In contrast, Thrown for a Loop, set on the company by Booker T. faculty member and Arts District Executive Director Lily Cabatu Weiss, is about scattering and changing course. The fast-paced piece, set to a highly percussive work by contemporary American composer John Mackey, opens with individual movements that read as highly controlled, feral chaos, dancers clad in red shorts that hug the body, are riveting in their ferocious intensity. Out of the chaos, a single movement phrase becomes synched into one movement that catches your breath. But turning and shifting directions, Mackey’s Concerto for Percussion and Orchestra builds intensity, crescendoing into a sequence with jungle drums; the dancers run, as though hunted. The urgency is in keeping with Cabatu Weiss’s style of modern dance, both extremely physical and rooted.

Photography by Amitava Sarkar.

The third work, a striking duet, Absolute Rule, by Elisa Monte and David Brown, takes as its subject a relationship. In the piece, rapport figures as an intense interchanging and interlocking of two bodies and energies. He holds a mythical pose. She rolls toward him. And it commences. The battle of being translates to control and submission, relinquishment and then request. Beautifully technical, the piece requires athletic strength, but in moments that register as exquisitely slow and regal—the arabesque penché as a repeated motif gorgeous in its development—the strength is shared. The intensity is mutual. Music (by Slovakian composer Peter Zagar), lighting (the vertical column of light that gravely opens the piece), and poise coalesced in the work, danced the night I saw it by company dancers Sierra Noelle Jones and Claude Alexander III.

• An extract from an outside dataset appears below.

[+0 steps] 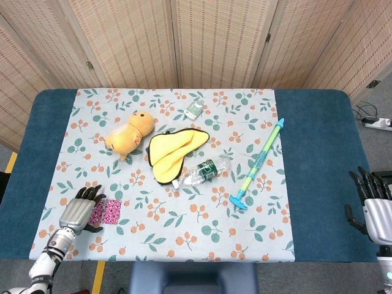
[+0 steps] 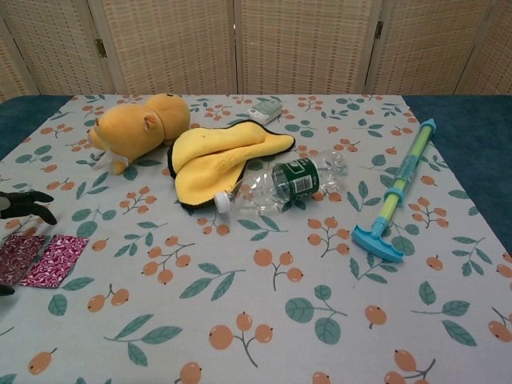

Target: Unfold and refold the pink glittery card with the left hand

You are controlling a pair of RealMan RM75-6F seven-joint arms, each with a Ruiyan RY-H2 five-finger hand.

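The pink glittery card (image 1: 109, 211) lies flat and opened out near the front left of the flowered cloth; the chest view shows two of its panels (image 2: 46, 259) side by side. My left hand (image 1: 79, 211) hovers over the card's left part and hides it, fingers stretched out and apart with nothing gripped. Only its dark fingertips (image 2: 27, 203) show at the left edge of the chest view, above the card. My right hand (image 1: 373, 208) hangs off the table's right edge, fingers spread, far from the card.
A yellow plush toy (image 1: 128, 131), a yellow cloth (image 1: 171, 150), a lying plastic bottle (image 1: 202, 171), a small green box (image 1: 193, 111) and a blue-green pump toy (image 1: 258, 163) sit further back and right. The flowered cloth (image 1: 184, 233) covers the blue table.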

Finally, Bodies as Sites of Faith and Protest, a premiere at DBDT, brought work by Tommie-Waheed Evans (based in Los Angeles, Waheed-Works). Unbelievable energy explodes as a final piece. The work begins with spirituals, the company’s voices rising. They have entered from the audience stage-front wings. Once the curtain rises behind them, the pace quickens, and narrative vignettes offer glimpses of scenes—of power, fear, resistance, shelter—that speak to Waheed Evans’ interest in the Civil Rights Movement speeches, in this case Dr. Martin Luther King’s “We Shall Overcome” speech, which forms the basis of the piece. But the narrative never takes center stage—the power of the piece lies in the timelessness that arises from theme built over a gripping movement language that telegraphs its significance in ways that remind an audience of what dance as a political but also deeply human art form can be.